◆ TASK TO COMPLETE ◆
Your response should be the complete listing, returned exactly as written.

◆ PROVIDED DATA ◆
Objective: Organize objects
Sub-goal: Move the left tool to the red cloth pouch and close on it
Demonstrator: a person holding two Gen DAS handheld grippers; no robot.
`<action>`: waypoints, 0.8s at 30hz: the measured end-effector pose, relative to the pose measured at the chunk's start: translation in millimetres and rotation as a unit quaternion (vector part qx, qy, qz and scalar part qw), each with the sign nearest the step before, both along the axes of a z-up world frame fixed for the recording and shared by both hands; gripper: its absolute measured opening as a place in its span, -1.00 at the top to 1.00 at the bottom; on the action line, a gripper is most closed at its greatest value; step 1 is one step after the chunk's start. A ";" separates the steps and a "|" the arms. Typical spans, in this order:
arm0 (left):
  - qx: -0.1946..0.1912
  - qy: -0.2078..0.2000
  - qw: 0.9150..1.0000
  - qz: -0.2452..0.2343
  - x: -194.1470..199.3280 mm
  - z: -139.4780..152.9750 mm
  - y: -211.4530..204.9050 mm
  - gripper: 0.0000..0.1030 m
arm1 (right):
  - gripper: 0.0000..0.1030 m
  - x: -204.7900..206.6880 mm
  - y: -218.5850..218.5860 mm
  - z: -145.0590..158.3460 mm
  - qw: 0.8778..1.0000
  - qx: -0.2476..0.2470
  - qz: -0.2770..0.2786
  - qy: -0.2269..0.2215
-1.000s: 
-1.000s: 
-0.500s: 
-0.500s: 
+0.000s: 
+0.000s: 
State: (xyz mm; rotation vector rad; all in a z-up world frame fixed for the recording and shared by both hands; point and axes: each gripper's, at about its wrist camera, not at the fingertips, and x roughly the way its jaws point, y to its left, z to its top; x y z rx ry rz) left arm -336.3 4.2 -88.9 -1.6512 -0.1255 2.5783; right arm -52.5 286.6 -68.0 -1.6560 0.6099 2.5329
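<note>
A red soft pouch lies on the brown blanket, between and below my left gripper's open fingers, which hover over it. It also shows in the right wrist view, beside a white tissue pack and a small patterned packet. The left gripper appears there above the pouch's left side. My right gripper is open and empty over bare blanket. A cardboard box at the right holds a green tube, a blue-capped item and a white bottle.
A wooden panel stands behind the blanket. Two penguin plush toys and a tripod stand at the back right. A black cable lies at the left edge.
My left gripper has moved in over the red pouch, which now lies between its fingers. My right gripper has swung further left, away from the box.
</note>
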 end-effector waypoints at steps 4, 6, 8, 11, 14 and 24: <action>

◆ REPLY TO THE TASK ◆
Objective: Organize objects
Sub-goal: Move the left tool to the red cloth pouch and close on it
Demonstrator: a person holding two Gen DAS handheld grippers; no robot.
`<action>`: waypoints, 0.8s at 30hz: the measured end-effector pose, relative to the pose measured at the chunk's start: translation in millimetres and rotation as a unit quaternion (vector part qx, qy, qz and scalar part qw), each with the sign nearest the step before, both along the axes of a z-up world frame fixed for the recording and shared by both hands; gripper: its absolute measured opening as a place in its span, -1.00 at the top to 1.00 at the bottom; on the action line, a gripper is most closed at its greatest value; step 1 is one step after the chunk's start. A ";" separates the steps and a "|" the arms. Typical spans, in this order:
arm0 (left):
  - qx: -0.1946..0.1912
  - qy: -0.2078..0.2000
  - qw: 0.9150..1.0000
  - qz: -0.2452..0.2343
  - x: -194.1470..199.3280 mm
  - z: -139.4780..152.9750 mm
  - y: -211.4530..204.9050 mm
  - gripper: 0.0000..0.1030 m
arm1 (right):
  - gripper: 0.0000..0.1030 m
  - x: -204.7900..206.6880 mm
  - y: -218.5850..218.5860 mm
  - z: -145.0590..158.3460 mm
  - qw: 0.8778..1.0000
  - qx: -0.2476..0.2470
  - qz: -0.2770..0.2786
  - qy: -0.2269..0.2215
-1.000s: 
-1.000s: 
-0.500s: 
-0.500s: 
+0.000s: 
+0.000s: 
State: (xyz mm; rotation vector rad; all in a z-up world frame fixed for the recording and shared by both hands; point and axes: each gripper's, at about its wrist camera, not at the fingertips, and x roughly the way its jaws point, y to its left, z to its top; x y z rx ry rz) left arm -336.3 4.2 -88.9 -1.6512 -0.1255 2.5783; right arm -52.5 286.6 -68.0 -1.6560 0.6099 2.5329
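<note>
A red soft pouch lies on the brown blanket, between and below my left gripper's open fingers, which hover over it. It also shows in the right wrist view, beside a white tissue pack and a small patterned packet. The left gripper appears there above the pouch's left side. My right gripper is open and empty over bare blanket. A cardboard box at the right holds a green tube, a blue-capped item and a white bottle.
A wooden panel stands behind the blanket. Two penguin plush toys and a tripod stand at the back right. A black cable lies at the left edge.
My left gripper has moved in over the red pouch, which now lies between its fingers. My right gripper has swung further left, away from the box.
</note>
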 end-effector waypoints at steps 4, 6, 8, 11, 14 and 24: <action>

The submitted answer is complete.